• Instructions for the task:
Spot each line in the data below containing "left" and copy it.

• Data for processing:
********************

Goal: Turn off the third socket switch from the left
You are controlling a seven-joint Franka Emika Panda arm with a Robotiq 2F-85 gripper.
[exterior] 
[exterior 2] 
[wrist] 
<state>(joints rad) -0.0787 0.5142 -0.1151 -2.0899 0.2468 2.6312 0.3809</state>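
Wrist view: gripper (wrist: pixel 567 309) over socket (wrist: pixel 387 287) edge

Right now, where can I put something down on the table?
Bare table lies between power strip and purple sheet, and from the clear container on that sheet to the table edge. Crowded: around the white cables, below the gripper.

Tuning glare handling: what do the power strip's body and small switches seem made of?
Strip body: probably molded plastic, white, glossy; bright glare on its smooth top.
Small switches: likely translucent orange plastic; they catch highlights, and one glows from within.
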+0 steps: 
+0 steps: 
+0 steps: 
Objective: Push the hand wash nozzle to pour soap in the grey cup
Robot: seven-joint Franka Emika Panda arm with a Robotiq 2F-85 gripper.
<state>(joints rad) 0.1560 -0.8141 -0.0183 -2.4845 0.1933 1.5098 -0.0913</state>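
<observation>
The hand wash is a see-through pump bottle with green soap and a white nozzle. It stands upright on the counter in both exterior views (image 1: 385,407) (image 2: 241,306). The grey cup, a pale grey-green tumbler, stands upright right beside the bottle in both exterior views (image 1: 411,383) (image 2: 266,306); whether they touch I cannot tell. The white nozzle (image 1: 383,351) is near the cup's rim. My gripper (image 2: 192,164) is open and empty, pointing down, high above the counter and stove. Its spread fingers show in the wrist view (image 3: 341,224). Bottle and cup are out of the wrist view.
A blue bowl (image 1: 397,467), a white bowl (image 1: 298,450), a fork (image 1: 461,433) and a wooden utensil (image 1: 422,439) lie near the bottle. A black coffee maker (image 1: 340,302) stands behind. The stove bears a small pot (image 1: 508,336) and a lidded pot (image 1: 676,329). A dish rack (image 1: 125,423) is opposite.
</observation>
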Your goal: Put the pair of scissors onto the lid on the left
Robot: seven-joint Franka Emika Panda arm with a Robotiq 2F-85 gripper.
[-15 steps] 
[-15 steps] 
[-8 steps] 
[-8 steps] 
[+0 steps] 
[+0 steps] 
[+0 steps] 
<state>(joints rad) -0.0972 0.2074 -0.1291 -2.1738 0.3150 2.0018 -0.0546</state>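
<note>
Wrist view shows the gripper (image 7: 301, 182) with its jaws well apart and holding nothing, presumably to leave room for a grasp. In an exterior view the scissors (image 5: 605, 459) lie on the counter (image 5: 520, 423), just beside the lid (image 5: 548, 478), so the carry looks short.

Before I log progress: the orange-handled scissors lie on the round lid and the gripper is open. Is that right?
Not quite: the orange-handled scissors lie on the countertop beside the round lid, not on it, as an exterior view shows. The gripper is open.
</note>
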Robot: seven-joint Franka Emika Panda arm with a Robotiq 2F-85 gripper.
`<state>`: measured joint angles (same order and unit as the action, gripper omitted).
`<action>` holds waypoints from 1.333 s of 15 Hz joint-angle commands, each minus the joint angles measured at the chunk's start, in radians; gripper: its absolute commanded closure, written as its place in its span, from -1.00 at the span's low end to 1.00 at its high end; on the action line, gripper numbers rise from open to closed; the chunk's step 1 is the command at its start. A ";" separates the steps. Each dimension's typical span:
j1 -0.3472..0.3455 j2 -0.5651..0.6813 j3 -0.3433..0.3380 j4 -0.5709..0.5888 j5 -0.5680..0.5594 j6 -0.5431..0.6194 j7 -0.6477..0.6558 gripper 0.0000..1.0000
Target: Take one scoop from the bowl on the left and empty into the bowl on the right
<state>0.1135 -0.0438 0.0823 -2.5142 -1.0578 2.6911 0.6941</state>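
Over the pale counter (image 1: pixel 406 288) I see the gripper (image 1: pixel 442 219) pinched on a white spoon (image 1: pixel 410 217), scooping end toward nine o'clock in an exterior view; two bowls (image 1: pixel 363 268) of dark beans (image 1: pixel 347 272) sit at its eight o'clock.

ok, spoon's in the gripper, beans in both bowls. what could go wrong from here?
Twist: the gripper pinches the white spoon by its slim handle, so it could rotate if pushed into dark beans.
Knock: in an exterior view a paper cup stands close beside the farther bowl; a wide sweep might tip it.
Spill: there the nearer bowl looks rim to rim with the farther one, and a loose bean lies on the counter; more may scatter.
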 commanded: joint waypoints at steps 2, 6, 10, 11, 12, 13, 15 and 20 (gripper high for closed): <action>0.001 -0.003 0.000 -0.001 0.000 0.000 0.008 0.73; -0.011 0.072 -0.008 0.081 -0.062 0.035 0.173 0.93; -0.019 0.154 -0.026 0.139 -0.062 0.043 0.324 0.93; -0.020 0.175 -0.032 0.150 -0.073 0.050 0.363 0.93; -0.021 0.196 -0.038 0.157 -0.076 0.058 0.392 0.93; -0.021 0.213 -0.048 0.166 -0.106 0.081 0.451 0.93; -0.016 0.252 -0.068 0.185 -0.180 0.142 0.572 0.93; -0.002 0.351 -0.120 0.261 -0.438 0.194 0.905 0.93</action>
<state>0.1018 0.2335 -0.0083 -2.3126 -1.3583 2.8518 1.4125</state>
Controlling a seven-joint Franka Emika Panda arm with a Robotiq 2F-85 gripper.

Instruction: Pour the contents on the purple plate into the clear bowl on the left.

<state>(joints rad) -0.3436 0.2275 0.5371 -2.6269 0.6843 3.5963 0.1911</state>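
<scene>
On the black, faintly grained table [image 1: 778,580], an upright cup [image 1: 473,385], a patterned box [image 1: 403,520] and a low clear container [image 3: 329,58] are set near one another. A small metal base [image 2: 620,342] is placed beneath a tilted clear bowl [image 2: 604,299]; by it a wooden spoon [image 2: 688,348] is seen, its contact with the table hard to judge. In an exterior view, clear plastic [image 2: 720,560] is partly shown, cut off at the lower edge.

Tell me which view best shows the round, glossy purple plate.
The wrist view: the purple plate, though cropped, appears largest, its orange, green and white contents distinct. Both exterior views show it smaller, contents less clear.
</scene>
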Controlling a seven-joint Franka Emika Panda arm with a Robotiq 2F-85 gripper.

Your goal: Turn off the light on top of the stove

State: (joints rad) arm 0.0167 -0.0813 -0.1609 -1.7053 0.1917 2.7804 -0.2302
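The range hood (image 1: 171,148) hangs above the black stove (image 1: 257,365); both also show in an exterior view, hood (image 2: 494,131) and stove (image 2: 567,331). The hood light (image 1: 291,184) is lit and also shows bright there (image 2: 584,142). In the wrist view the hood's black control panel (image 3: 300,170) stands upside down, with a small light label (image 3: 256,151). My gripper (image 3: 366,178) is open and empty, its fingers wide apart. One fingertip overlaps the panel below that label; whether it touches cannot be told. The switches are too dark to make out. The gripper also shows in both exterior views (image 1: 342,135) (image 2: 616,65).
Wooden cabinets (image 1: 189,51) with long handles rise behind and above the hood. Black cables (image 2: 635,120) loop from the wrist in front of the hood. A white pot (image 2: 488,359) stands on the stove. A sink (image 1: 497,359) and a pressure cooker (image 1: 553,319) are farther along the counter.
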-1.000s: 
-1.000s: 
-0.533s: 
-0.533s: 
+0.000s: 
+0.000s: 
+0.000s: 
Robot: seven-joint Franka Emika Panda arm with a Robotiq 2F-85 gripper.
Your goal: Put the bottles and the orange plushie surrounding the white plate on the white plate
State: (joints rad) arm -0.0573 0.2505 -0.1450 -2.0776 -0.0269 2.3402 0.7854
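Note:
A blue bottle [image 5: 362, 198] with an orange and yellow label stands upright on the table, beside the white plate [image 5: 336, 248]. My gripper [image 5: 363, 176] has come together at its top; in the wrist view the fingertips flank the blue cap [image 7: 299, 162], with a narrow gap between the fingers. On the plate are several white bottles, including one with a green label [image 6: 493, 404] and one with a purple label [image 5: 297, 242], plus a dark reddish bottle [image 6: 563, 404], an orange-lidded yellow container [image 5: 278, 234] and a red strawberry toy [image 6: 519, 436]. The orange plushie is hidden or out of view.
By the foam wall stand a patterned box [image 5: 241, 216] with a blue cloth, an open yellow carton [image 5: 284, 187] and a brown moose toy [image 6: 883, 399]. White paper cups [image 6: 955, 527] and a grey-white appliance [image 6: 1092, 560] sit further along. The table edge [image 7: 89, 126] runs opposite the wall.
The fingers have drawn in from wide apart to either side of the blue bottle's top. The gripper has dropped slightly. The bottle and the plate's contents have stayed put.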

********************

• Output of the exercise:
Goal: Turn off the third socket switch from the left
Your goal: Put the pair of scissors onto the lid on the left
Target: Take one scoop from the bowl on the left and empty into the bowl on the right
Instruction: Pour the contents on the purple plate into the clear bowl on the left.

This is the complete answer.